▶ [Task objective]:
From the records below, report the number of lines that contain "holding", and add nothing.

--- Source information Enclosed Below ---

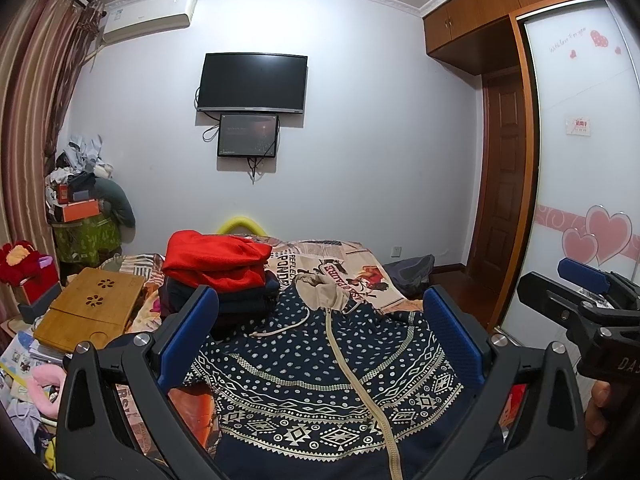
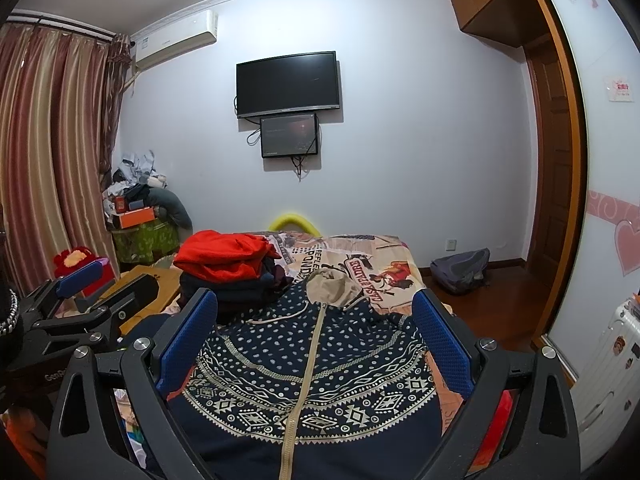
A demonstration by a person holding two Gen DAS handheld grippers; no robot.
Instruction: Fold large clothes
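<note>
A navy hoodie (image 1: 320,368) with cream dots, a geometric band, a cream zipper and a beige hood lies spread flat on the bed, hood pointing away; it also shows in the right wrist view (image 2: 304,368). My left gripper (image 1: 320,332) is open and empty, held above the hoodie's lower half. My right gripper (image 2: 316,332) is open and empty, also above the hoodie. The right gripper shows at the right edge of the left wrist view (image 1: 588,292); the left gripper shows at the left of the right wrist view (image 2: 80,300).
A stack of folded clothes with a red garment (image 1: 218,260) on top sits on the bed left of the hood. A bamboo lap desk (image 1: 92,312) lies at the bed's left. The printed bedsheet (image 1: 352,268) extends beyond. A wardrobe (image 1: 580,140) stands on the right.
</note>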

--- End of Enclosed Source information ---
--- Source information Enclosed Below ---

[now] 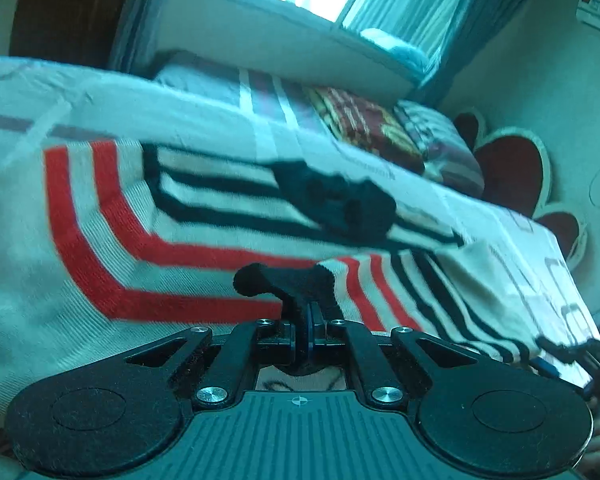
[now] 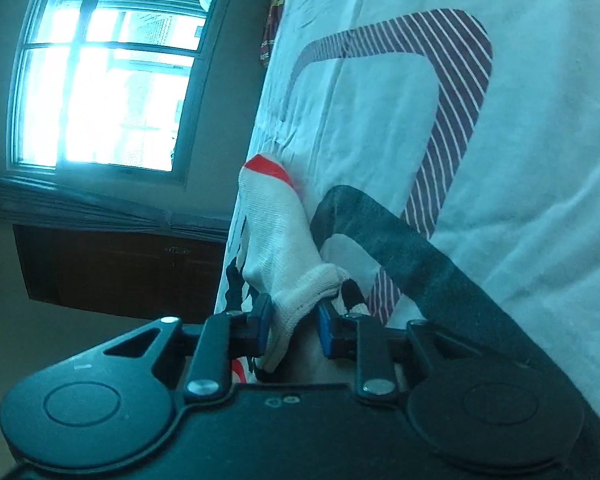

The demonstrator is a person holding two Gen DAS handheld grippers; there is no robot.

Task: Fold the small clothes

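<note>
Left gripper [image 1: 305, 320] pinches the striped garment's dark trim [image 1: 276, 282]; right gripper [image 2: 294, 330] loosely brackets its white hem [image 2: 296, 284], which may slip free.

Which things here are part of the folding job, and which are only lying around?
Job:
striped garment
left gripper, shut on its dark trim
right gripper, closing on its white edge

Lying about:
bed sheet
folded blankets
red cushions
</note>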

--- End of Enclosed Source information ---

▶ [Problem solution]:
2